Ia menyesap lagi kopinya. Semakin pahit. Semakin ia larut dalam penyesalan dan kebingungan.

Navis masih berusaha mengerjakan tugasnya. Ia pernah diberi pesan dari bapaknya, bahwa keadaan sekarang tidak akan lagi sama. Semuanya akan berbeda. Kehidupan mereka munkin tidak lagi menyenangkan lagi berat. Navis tidak mengerti, tapi dari nada bicara bapaknya ia merasakan energy untuk teguh dan tabah. Hanya dua rangkai kata yang bisa ia ingat dan pahami betul,  ia harus belajar dan belajar.

Ibunya tidak bisa mengajarinya dengan baik. Cara yang diajarkan tidak bisa dimengerti. Sedangkan ia diberi nasihat saja tanpa diberikan kesempatan waktu mencoba. Ia terkadang melawan ibunya dengan agresi kata-kata yang tidak semestinya. Navis menyesali perbuatannya, namun ketika mendekati Ibunya Ibunya malah makin galak.

Karenanya Navis menarik diri dan enggan lagi berkomunikasi dengan Ibunya. Ibunya pun kini lebih sibuk dari sebelumnya. Lelah, pasti. Selain pekerjaan rumah yang tidak ada habisnya ia harus berjualan dan terkadang berkeliling menjajakan dagangannya.

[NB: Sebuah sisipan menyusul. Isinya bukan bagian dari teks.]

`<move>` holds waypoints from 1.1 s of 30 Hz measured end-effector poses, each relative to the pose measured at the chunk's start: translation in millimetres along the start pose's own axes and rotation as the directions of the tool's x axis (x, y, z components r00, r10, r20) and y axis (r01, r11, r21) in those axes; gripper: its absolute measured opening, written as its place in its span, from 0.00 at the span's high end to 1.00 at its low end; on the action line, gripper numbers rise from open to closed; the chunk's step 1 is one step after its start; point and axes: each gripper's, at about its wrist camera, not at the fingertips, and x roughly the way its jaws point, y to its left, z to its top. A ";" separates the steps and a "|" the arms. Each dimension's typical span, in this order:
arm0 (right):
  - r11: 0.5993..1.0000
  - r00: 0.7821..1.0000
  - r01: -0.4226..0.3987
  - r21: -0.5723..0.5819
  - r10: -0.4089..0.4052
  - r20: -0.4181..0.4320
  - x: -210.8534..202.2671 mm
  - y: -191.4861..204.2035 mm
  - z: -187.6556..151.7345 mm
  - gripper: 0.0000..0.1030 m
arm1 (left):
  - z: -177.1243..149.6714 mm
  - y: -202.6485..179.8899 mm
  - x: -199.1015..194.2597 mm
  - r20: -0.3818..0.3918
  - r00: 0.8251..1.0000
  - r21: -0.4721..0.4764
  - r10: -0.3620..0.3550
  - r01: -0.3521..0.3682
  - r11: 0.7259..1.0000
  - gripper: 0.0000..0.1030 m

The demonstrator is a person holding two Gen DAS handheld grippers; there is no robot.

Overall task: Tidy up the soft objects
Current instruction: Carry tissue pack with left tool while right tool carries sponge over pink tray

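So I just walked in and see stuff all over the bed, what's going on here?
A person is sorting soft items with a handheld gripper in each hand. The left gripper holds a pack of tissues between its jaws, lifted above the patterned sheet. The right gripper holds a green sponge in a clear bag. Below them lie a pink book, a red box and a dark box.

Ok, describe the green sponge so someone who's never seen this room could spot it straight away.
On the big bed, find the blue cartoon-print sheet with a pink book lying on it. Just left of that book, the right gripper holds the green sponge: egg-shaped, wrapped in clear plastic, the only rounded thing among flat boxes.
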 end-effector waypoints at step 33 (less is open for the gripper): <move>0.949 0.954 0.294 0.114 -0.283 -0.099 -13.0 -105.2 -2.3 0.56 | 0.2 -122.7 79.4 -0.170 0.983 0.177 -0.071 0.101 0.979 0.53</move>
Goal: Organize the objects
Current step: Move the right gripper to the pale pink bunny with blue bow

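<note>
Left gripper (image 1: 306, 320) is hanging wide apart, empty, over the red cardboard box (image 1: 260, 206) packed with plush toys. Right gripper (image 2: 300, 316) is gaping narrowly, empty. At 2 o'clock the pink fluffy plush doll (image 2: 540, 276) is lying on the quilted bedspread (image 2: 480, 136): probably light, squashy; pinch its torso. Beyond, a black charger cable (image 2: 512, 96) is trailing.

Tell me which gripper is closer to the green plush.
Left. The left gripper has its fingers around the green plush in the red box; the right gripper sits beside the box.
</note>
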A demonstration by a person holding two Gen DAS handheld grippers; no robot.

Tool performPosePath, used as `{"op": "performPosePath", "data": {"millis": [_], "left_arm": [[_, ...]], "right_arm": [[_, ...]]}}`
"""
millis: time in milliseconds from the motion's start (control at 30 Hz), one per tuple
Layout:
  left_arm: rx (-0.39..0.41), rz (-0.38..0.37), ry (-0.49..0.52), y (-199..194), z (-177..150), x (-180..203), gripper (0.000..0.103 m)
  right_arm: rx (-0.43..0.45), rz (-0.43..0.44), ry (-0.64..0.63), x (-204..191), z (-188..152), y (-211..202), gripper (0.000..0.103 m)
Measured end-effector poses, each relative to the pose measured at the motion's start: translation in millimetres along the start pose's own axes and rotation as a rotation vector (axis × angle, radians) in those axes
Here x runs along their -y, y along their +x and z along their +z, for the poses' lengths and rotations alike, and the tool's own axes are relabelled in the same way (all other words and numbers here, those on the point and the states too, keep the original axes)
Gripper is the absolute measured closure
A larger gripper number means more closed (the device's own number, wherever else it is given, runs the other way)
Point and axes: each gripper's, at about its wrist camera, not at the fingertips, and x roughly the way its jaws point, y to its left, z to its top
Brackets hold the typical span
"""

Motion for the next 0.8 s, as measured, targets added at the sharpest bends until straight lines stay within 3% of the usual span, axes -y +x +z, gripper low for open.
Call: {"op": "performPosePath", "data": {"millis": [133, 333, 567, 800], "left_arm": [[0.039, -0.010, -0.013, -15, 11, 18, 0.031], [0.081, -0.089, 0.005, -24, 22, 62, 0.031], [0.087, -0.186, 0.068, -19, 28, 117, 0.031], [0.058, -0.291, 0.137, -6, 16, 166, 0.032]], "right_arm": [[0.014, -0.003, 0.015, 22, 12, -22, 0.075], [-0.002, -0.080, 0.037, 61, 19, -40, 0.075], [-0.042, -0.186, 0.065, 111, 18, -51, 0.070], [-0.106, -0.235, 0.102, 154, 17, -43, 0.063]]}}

Rumah menjadi terasa berudara demikian sesak. Ketidaknyaman membuat suasana makin tidak menyenangkan. Navis ingin selalu bermain ke luar jadinya.

Padahal ia sangat ingin berada di rumah dengan Ibunya yang bisa lebih sabar mengajarinya dengan penuh perhatian dan bapaknya yang empati mendengarkan ceritanya. Namun hanya angan sepertinya semua tidak akan lagi sama.